Próspero Fernández Oreamuno
|This article does not cite any references or sources. (October 2008)|
|Próspero Fernández Oreamuno|
|President of Costa Rica|
20 July 1882 – 12 March 1885
|Preceded by||Saturnino Lizano Gutiérrez|
|Succeeded by||Bernardo Soto|
|Born||18 July 1834
|Died||12 March 1885 (aged 50)
Fernández studied philosophy at the University of San Carlos of Guatemala before embarking on a military career. He fought in the war of 1856-1857 against William Walker and participated in the military coup that overthrew Jesús Jiménez in 1870. He was married to a sister of Tomás Guardia and under Guardia's government he was appointed commander of the Alajuela barracks and given the rank of Major General.
He was elected to succeed Guardia in 1882. As president he implemented measures that sought to undermine the power of the Roman Catholic Church. He withdrew the Concordat with the Holy See, expelled both the Jesuits and the bishop of Costa Rica from the country, and in 1884 passed laws that placed cemeteries under state control, introduced civil marriage, and legalized divorce. The most powerful figure within his government was his brother-in-law, former president José María Castro Madriz, who served as minister of foreign and religious affairs, education, justice, and public aid.

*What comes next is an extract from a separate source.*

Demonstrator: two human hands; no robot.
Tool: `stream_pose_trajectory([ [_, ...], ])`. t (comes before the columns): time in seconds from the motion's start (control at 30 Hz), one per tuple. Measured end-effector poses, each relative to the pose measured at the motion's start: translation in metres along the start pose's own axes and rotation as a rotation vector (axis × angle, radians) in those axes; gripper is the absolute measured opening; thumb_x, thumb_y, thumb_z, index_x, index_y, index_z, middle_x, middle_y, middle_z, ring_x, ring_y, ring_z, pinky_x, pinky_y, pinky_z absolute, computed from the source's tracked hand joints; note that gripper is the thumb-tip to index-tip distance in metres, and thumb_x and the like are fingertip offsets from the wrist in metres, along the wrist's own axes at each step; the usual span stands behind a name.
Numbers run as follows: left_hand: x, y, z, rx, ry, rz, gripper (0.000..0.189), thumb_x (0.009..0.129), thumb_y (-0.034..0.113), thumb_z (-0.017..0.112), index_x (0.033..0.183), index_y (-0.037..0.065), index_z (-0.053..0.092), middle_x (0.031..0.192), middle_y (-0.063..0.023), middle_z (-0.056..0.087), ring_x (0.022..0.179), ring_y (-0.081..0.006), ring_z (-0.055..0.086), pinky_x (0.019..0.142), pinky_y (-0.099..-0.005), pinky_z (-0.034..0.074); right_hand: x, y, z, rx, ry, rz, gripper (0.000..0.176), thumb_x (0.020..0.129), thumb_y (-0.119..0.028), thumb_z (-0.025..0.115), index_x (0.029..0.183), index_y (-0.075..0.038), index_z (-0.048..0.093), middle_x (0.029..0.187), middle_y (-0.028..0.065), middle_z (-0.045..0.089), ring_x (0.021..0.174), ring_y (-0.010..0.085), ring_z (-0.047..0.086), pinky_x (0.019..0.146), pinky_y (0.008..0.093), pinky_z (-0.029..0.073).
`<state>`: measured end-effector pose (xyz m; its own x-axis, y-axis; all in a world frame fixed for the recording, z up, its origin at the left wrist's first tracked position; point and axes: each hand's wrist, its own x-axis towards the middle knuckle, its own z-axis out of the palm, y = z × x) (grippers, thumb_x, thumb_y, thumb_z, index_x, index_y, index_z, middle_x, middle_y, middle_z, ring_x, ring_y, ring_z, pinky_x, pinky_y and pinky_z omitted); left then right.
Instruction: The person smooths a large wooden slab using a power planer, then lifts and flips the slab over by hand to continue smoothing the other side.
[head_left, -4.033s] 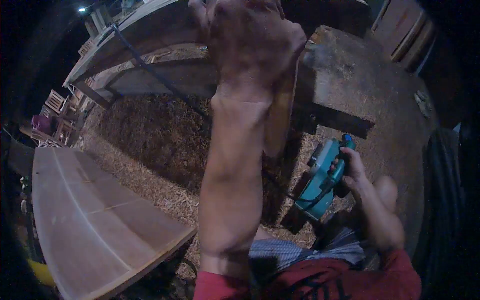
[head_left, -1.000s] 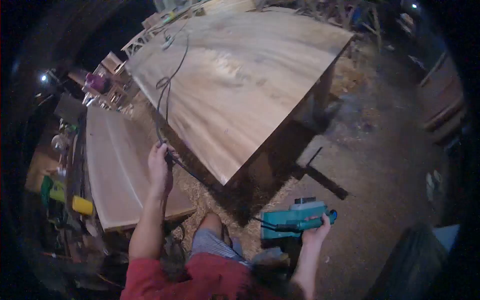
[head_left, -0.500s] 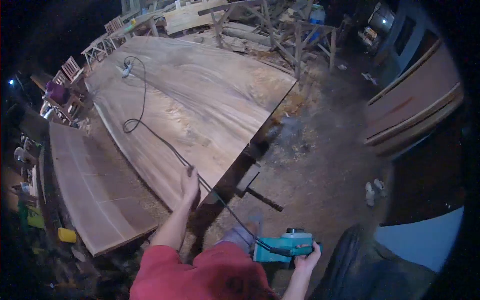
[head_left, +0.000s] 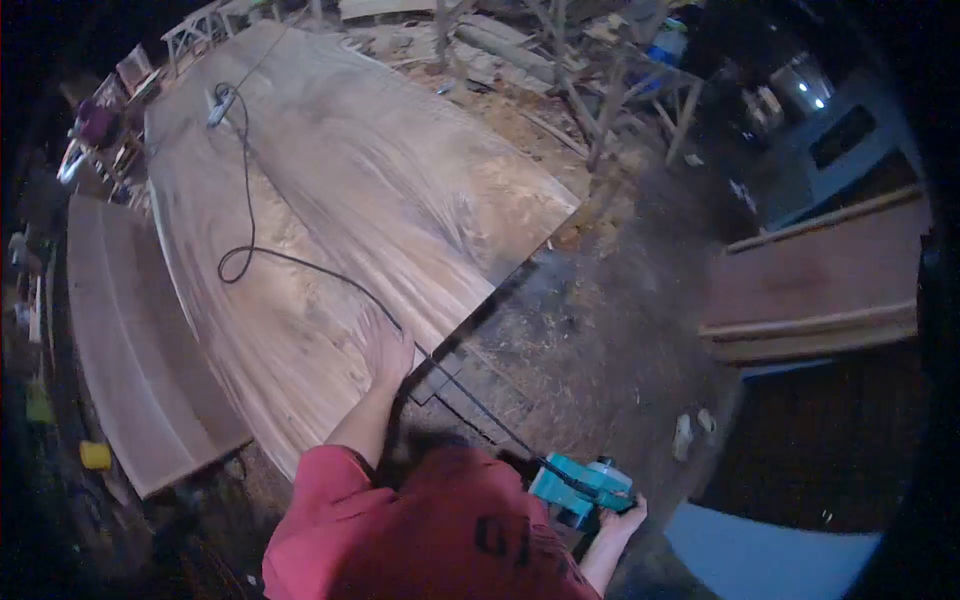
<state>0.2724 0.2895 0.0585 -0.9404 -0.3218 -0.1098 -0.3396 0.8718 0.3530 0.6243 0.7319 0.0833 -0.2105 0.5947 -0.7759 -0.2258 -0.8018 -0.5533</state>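
A large wooden slab [head_left: 350, 190] with wavy grain stretches out in front of me. My left hand [head_left: 388, 348] lies on its near end, fingers outstretched. Beside that hand runs a black cord [head_left: 310, 265], looped on the slab and leading back to a pale power strip [head_left: 220, 108]. Low on the right, off the slab's edge, my right hand [head_left: 624, 516] is wrapped around the handle of a teal electric planer [head_left: 570, 482], into which the cord runs. Part of the grip is hidden behind the tool.
Another long board [head_left: 150, 340] lies to the left, near a yellow container [head_left: 95, 456]. Wooden trestles [head_left: 640, 95] and scrap timber stand at the back. Shavings litter the floor [head_left: 600, 340]. Further right are a pair of shoes [head_left: 690, 435] and a leaning panel [head_left: 810, 280].
My left hand has let go of the cord and now lies flat on the slab. The planer, still in my right hand, has turned slightly. The view has shifted closer over the slab.
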Motion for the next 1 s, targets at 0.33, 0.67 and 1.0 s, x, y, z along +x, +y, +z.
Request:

During his administration the state defaulted on its financial obligations to Minor C. Keith, who was building a railway to the Caribbean port of Limón. To compensate him, cabinet minister Bernardo Soto signed a deal that gave Keith 800,000 acres (3,200 km²) of tax-free land along the railroad, plus a 99-year lease on the operation of the train route. Keith would later use those lands and his command of the railroad to build a powerful banana trading concern (see United Fruit Company).
President Fernández died in office shortly after declaring war on Guatemala which, under Gen. Justo Rufino Barrios, had embarked on the reunification of the dissolved United Provinces of Central America.
National Highway CR-27 connecting the capital city of San José with the Pacific coast's port of Caldera is named in his honor.